По мере рассказа тон её делался всё жёстче.
– Выезжали мы по одной, ведь у нас на всех было только одно приличное платье. Обычно брали кого-то из старших сестёр. Обеим перевалило за двадцать, и надежды выдать их замуж уже почти не оставалось. Сёстры были толстушками, и платье шили по самой крупной из нас, на мне оно висело, как на ярмарочном шесте.
В голосе княгини послышалось ожесточение, словно она вспомнила старую, так и не отболевшую обиду.
– Светские щеголихи над нами откровенно потешались, ведь все замечали, что мы надеваем одни и те же уборы. Когда родители поняли, что Андрей Львович влюблён, они сказали, что выдадут меня только когда пристроят старших сестёр. Это казалось невозможным: мало того что все мы были бесприданницами, так обе сестрицы ещё и страшны, как чума с проказой. И Андрей Львович совершил невозможное: дал им приданое и нашёл женихов.
Она всхлипнула. В темноте Филипп не видел её лица, но слышал звеневшие в голосе слёзы.
– Если мы с вами начнём враждовать, это убьёт Андрея Львовича. – Голос вдруг стал тусклым, словно она сильно устала. – Он очень трудно переживает смерть детей. Почему-то взял себе в голову, что это его вина.
– Отчего умерли ваши дети?
– Они рождались слабыми. – Она судорожно вздохнула. – И Андрей Львович решил, будто это Бог наказывает его за былые грехи. Знаете: грехи отцов падут на головы детей их… – Княгиня отпустила руку Филиппа, и тот почувствовал невольное облегчение. – Он не желает больше иметь детей и беспрестанно твердит, что скоро умрёт и я смогу устроить свою жизнь с молодым мужем. Он потерял интерес ко всему и тает на глазах. Если бы родился ещё ребёнок, он воспрянул бы духом, но он решил, что детей больше не будет, и тихо гаснет, как свеча.

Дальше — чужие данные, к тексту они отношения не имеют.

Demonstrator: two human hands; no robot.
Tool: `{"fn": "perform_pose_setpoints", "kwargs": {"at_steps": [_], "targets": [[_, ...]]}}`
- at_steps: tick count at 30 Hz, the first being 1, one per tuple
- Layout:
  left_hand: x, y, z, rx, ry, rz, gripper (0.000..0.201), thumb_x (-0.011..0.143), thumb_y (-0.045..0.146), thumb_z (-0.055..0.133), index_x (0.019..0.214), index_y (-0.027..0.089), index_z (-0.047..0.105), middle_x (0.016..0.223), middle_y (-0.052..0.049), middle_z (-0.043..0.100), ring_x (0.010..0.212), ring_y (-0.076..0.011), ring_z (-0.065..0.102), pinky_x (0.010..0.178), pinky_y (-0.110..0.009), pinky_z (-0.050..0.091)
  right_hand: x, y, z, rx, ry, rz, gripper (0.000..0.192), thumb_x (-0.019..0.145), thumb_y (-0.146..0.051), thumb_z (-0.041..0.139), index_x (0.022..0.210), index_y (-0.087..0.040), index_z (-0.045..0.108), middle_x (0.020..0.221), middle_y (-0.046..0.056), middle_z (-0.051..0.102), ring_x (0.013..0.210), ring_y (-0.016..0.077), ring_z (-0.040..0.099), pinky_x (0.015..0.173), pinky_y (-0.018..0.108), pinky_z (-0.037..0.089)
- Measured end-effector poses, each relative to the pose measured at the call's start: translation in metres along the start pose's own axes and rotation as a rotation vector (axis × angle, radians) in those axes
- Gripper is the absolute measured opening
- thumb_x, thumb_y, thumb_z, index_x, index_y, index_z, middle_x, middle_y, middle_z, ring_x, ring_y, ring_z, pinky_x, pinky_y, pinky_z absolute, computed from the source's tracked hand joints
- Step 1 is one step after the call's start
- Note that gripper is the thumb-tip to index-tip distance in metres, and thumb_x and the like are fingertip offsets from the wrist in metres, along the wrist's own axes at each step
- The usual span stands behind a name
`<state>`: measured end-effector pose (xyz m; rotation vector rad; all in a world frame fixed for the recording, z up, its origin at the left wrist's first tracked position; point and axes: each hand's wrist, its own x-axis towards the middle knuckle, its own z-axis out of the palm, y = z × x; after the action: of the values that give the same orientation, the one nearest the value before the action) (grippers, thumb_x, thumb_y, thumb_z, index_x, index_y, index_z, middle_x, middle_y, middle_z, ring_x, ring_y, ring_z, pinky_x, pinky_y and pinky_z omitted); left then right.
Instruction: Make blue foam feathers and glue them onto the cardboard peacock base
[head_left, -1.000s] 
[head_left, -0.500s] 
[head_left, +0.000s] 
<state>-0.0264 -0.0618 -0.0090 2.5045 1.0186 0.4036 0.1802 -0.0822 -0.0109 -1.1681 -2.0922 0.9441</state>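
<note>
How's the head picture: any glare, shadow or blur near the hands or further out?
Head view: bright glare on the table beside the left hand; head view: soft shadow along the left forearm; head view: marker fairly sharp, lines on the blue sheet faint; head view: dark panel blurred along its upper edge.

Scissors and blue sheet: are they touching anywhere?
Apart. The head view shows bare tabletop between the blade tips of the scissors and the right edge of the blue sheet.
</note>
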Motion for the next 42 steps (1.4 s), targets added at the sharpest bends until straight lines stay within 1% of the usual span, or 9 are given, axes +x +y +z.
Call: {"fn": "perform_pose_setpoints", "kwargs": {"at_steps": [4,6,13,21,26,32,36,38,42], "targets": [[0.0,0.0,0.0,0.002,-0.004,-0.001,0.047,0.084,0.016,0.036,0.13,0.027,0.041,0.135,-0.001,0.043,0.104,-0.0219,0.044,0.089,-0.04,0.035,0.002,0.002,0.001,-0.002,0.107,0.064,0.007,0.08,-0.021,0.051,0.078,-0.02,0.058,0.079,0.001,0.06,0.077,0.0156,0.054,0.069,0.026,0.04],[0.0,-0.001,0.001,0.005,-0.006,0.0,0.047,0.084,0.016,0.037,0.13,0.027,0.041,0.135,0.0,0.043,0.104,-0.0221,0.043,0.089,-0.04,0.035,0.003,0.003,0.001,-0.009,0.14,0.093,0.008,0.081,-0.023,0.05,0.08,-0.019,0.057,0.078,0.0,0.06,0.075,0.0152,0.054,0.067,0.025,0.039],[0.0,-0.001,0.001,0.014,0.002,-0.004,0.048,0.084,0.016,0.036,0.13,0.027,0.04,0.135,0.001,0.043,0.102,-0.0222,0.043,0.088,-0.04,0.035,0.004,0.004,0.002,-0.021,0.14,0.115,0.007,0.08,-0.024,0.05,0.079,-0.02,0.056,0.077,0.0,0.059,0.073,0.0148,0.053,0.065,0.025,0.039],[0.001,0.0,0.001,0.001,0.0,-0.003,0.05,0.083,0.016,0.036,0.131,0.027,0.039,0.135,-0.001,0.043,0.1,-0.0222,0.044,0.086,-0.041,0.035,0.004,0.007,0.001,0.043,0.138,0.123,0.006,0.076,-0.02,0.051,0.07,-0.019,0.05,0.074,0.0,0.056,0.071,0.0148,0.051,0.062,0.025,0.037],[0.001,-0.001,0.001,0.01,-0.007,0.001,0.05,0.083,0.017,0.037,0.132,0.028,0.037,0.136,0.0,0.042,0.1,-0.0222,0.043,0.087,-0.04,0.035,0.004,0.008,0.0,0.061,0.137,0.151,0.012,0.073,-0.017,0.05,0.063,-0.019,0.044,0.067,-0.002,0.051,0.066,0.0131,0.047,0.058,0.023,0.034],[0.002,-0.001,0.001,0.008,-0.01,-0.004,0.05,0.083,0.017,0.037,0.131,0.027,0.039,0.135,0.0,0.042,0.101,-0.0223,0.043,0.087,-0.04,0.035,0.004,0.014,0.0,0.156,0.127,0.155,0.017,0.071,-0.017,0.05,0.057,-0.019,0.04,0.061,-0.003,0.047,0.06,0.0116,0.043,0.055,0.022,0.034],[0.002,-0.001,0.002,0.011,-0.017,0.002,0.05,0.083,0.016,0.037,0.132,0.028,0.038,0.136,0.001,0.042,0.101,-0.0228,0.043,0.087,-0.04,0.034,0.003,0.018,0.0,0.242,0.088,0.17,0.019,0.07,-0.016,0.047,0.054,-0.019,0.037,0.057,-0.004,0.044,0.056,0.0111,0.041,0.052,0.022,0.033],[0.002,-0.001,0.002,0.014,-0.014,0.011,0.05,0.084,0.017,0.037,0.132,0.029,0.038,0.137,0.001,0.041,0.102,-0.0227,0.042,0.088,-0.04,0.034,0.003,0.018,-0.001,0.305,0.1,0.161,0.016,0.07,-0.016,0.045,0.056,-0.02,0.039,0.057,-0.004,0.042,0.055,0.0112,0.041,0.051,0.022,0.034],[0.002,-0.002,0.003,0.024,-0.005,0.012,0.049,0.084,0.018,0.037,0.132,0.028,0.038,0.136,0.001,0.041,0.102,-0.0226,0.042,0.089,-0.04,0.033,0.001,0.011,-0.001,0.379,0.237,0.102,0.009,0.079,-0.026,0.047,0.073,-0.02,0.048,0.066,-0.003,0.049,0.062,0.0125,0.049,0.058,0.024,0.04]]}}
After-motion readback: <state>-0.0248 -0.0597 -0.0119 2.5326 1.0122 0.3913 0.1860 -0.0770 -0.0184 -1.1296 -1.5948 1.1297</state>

Княгиня вдруг разрыдалась, уткнувшись лицом ему в грудь. Привычный сонм чувств – обида, боль, ревность и тоска, внезапно отступил, и Филипп увидел рядом с собой молодую, милую и не слишком счастливую женщину. Он осторожно обнял её за плечи, аккуратно гладя по волосам, как ребёнка.
Когда рыдания стихли, он сказал мягко:
– Не тревожьтесь, сударыня. Вы можете считать меня своим другом, если вам угодно. Я не собираюсь враждовать с вами.
Всё утро Филипп метался между чувством долга, твердившим, что он должен немедленно возвращаться к Алексею, и новым, названия которому не знал. Это последнее вслух убеждало заняться поисками Чихачова в Галерной гавани, говорило, что было бы неплохо разузнать хоть что-то о Фёдоре Ладыженском, а шёпотом добавляло, что на балу у Миниха наверняка будут Тормасовы…
К завтраку Филипп вышел последним. Отец и Мария Платоновна уже заканчивали трапезу. Мачеха бросила на него быстрый и, как показалось, тревожный взгляд, и вернулась к прерванному разговору. Кажется, речь шла о полученном утром письме.
– Анастасия Николаевна интересуется, будем ли мы в четверг у Минихов. – Княгиня налила себе сливок в серебряную кофейную чашечку.
– Думаю, дорогая, это лишь повод, чтобы написать тебе, – улыбнулся князь и, обернувшись к Филиппу, пояснил: – Госпожа Суворцева в курсе всех дел, интриг и сплетен. Иной мне кажется, что по её сказкам куранты18 составляют. Что ещё она пишет?
– В свете обсуждают девиц Тормасовых, большинство видело их вчера впервые.
– И как же их нашли наши кумушки? – усмехнулся отец, а Филипп, потянувшийся за молочником, неловко коснулся горячего кофейника. Рука дрогнула, и на вышитой скатерти расплылось молочное пятно.
– Все сошлись, что девочки прелестны, да к тому же завидные невесты. Я чаю, на завтрашнем балу вокруг них будет виться рой кавалеров. А вы, мой друг? Как вы их находите? Не правда ли, милы?